Work item => Take the records below and retype them line by line, from the first line through the one containing "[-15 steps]"; stop there.
--
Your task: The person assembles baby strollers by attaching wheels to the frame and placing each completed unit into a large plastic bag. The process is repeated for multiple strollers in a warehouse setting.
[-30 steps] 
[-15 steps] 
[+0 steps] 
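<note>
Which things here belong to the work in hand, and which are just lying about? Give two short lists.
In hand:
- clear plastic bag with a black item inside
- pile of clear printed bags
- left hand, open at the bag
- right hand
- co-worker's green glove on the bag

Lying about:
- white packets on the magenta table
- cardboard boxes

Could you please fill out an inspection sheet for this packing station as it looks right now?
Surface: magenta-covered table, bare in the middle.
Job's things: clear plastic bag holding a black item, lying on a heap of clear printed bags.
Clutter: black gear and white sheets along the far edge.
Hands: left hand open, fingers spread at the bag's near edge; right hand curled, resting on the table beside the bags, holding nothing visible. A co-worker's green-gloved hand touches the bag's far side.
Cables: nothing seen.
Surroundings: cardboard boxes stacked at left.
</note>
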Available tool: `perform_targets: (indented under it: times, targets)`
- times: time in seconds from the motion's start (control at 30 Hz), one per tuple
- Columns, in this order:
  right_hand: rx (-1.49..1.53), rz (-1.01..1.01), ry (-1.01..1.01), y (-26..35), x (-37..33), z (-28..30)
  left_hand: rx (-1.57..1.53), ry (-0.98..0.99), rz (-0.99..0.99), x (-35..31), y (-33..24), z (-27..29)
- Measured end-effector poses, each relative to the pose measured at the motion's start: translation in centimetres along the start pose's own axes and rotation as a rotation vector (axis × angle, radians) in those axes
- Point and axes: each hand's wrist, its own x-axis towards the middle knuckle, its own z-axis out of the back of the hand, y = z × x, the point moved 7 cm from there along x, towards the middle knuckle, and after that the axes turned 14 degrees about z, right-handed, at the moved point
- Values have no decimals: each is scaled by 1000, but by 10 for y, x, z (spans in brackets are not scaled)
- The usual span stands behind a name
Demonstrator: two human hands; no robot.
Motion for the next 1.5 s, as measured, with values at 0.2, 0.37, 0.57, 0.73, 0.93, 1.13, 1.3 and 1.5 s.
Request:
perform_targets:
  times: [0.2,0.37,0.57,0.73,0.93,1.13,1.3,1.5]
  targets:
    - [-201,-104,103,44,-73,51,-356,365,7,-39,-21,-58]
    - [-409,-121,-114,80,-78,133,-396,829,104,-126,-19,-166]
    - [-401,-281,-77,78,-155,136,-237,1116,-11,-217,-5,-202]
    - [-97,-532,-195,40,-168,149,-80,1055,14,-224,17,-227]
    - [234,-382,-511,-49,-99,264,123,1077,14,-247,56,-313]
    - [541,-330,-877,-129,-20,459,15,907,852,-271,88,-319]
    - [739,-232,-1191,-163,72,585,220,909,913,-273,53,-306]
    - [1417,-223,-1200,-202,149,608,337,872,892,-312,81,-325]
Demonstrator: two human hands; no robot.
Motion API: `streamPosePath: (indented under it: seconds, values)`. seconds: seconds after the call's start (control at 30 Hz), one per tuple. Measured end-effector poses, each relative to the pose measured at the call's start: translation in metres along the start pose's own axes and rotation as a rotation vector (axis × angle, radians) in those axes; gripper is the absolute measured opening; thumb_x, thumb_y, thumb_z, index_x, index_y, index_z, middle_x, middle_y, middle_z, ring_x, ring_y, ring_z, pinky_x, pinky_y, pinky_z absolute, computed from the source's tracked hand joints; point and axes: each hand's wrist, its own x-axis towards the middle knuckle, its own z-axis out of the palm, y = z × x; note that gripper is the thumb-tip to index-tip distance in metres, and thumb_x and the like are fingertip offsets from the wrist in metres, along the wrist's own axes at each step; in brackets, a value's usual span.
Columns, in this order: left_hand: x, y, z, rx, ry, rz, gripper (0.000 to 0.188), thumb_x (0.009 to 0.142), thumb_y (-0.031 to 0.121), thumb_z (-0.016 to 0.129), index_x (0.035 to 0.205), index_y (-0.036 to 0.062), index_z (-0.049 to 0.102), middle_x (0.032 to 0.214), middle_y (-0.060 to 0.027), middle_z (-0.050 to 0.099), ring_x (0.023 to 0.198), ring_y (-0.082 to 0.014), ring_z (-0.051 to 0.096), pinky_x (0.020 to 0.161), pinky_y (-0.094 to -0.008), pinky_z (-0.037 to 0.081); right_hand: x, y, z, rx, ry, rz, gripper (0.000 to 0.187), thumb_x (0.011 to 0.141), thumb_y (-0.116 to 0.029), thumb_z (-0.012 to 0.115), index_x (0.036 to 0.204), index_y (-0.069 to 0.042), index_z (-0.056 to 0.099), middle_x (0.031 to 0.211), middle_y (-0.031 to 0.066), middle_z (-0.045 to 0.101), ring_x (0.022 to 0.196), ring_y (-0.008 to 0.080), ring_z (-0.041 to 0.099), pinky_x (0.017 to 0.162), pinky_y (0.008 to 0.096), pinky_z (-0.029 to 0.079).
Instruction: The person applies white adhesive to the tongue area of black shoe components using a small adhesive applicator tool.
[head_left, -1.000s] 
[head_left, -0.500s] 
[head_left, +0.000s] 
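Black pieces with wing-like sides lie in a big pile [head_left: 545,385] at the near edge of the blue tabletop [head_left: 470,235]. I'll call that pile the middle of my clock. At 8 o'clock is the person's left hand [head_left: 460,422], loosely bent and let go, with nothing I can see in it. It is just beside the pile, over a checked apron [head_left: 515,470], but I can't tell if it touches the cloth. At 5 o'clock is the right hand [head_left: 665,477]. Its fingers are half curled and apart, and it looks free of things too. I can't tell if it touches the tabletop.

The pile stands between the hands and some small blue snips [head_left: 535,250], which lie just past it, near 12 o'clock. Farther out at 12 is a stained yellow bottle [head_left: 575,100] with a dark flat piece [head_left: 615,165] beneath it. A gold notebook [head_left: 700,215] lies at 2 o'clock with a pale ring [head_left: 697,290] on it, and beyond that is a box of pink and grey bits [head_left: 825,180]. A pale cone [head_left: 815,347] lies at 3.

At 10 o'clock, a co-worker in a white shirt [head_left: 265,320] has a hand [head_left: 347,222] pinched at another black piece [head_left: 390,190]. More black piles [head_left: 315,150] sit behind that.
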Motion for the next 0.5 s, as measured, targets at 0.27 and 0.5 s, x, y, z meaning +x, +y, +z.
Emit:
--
Response below =>
Your task: The person assembles baby strollers by attaching wheels to the frame and placing each completed unit into a large plastic bag. The process is repeated for multiple strollers in a warehouse setting.
[-30 steps] 
[-15 steps] 

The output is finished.